Direktur Eksekutif Watala, Rini Pahlawanti, melihat masalah Tahura WAR harus diselesaikan secara persuasif dan tidak dapat dituntaskan dengan cepat. Pemerintah juga mesti mengetahui terlebih dulu akar permasalahannya. Sebab, setiap warga di sana memiliki persoalan yang berbeda. Seperti, soal budaya dan konflik mengenai tapal batas kawasan.
Karena itu, perlu campur tangan pihak ketiga yang dianggap mampu bersikap netral. Persoalan Tahura WAR tidak akan selesai hanya dengan dialog warga dan pemerintah, kata Rini.

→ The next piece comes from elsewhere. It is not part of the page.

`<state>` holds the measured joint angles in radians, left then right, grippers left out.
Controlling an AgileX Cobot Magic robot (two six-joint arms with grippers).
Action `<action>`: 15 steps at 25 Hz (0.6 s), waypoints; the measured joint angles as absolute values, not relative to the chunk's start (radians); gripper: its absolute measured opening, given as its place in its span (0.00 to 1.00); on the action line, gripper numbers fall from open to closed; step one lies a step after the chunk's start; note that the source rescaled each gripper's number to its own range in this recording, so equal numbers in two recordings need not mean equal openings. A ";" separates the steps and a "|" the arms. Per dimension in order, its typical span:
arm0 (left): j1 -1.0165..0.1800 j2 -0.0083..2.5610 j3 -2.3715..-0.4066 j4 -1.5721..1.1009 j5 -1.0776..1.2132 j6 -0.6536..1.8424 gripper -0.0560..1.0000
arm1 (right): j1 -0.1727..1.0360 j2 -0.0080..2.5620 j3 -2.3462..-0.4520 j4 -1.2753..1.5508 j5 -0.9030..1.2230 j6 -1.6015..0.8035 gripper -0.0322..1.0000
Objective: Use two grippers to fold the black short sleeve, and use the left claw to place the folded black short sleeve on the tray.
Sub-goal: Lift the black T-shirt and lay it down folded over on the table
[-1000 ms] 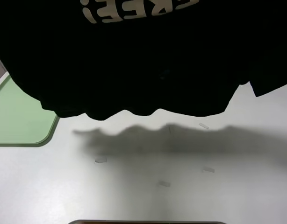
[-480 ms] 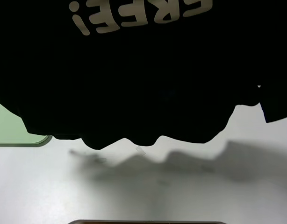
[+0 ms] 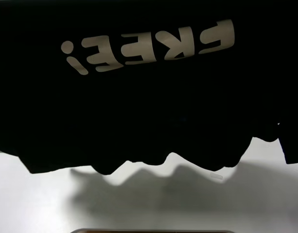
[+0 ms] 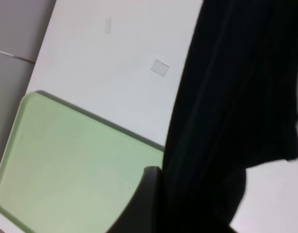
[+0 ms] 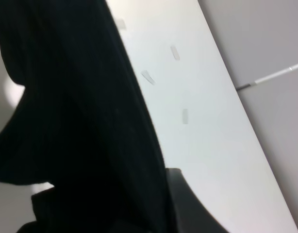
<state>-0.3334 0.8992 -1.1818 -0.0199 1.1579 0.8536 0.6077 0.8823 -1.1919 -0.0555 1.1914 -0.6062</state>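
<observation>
Exterior high: large black soft-fabric T-shirt (image 3: 149, 111) is clamped in left claw (image 4: 157, 187) & right claw (image 5: 167, 187), and should be lowered level w/o twist.

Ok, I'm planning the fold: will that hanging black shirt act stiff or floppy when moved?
Probably very floppy: the black short sleeve hangs in soft folds with a wavy lower edge. It would likely swing and sag when moved, since its hem hangs free above the table, casting a shadow. Its weight cannot be judged.
</observation>
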 joint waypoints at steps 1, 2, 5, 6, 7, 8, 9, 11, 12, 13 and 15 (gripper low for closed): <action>-0.333 0.875 -1.173 -0.026 1.158 0.846 0.05 | 0.608 0.874 -1.192 -0.047 1.191 -0.605 0.03; -0.333 0.852 -1.168 -0.032 1.158 0.837 0.05 | 0.608 0.865 -1.192 -0.042 1.191 -0.602 0.03; -0.333 0.803 -1.165 -0.059 1.158 0.822 0.05 | 0.608 0.851 -1.191 -0.034 1.192 -0.585 0.03; -0.333 0.794 -1.164 -0.064 1.158 0.818 0.05 | 0.608 0.848 -1.184 -0.033 1.192 -0.583 0.03; -0.333 0.791 -1.160 -0.067 1.158 0.817 0.05 | 0.608 0.844 -1.171 -0.033 1.192 -0.583 0.03; -0.333 0.789 -1.147 -0.068 1.158 0.817 0.05 | 0.608 0.844 -1.151 -0.032 1.191 -0.583 0.03; -0.333 0.789 -1.129 -0.068 1.158 0.817 0.05 | 0.608 0.844 -1.129 -0.031 1.190 -0.583 0.03; -0.333 0.794 -1.064 -0.067 1.158 0.819 0.05 | 0.608 0.844 -1.059 -0.031 1.187 -0.583 0.03; -0.333 0.798 -1.033 -0.067 1.158 0.819 0.05 | 0.608 0.844 -1.027 -0.034 1.186 -0.583 0.03; -0.333 0.803 -0.997 -0.065 1.157 0.821 0.05 | 0.608 0.844 -0.991 -0.041 1.177 -0.583 0.03; -0.333 0.814 -0.938 -0.063 1.150 0.822 0.05 | 0.608 0.844 -0.932 -0.059 1.144 -0.584 0.03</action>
<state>-0.3334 0.8141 -0.9382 -0.0631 1.1504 0.8217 0.6077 0.8445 -0.9315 -0.0587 1.1439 -0.5838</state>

Tahura WAR memang makin memprihatinkan. Kawasan konservasi seluas sekitar 22 ribu hektare itu tinggal 39 persen yang berhutan. Sisanya, 55 persen berubah menjadi kebun campuran, 5 persen perladangan dan lahan terbuka, serta satu persen semak belukar.
Banyak pihak, sudah sejak lama mendesak kawasan konservasi ini diselamatkan. Sebab, Tahura WAR merupakan sistem ekologi yang vital bagi Bandarlampung dan Kabupaten Pesawaran.
Kawasan yang juga dikenal sebagai Register 19 Gunung Betung itu, selama ini berfungsi sebagai sistem tata air dan stabilitas iklim bagi Kota Bandarlampung dan Kabupaten Pesawaran.
Kerusakan hutan ini berarti mengancam ketersediaan air bagi warga Bandarlampung dan Pesawaran. Sejak beberapa tahun ini, warga Bandarlampung kian sulit memperoleh air bersih. Salah satu disebabkan oleh kian parahnya kerusakan Tahura WAR.
Dinas Kehutanan Lampung menyebutkan, kawasan ini menghadapi sejumlah tekanan. Penebangan liar, perambahan, dan alih fungsi hutan menjadi perladangan, perkebunan, dan permukiman, terus mengancam kelestariannya.
Di hutan yang sudah ditingkatkan statusnya dari lindung menjadi konservasi itu, terdapat banyak permukiman warga. Kawasan ini dikelilingi tujuh kecamatan dan 36 desa serta 67 dusun. Ada sekitar 117 ribu jiwa atau 23 ribu KK tinggal di dalam dan sekitar hutan konservasi tersebut.
Selain itu, jalan masuk ke hutan itu begitu terbuka sehingga memperberat tekanan terhadap sistem penyangga kehidupan tersebut. Kepala Dinas Kehutanan Lampung percaya, Tahura WAR dapat dipulihkan dengan pola manajemen kolaboratif.
Sekarang, Dinas Kehutanan, kalangan LSM, dan warga Tahura sedang menyusun kerangka operasional konsep pengelolaan multi-pihak itu. Intinya, ada kerjasama antara pemerintah dan masyarakat. Pada akhirnya akan tercapai keadaan: warga sejahtera, Tahura WAR tetap lestari.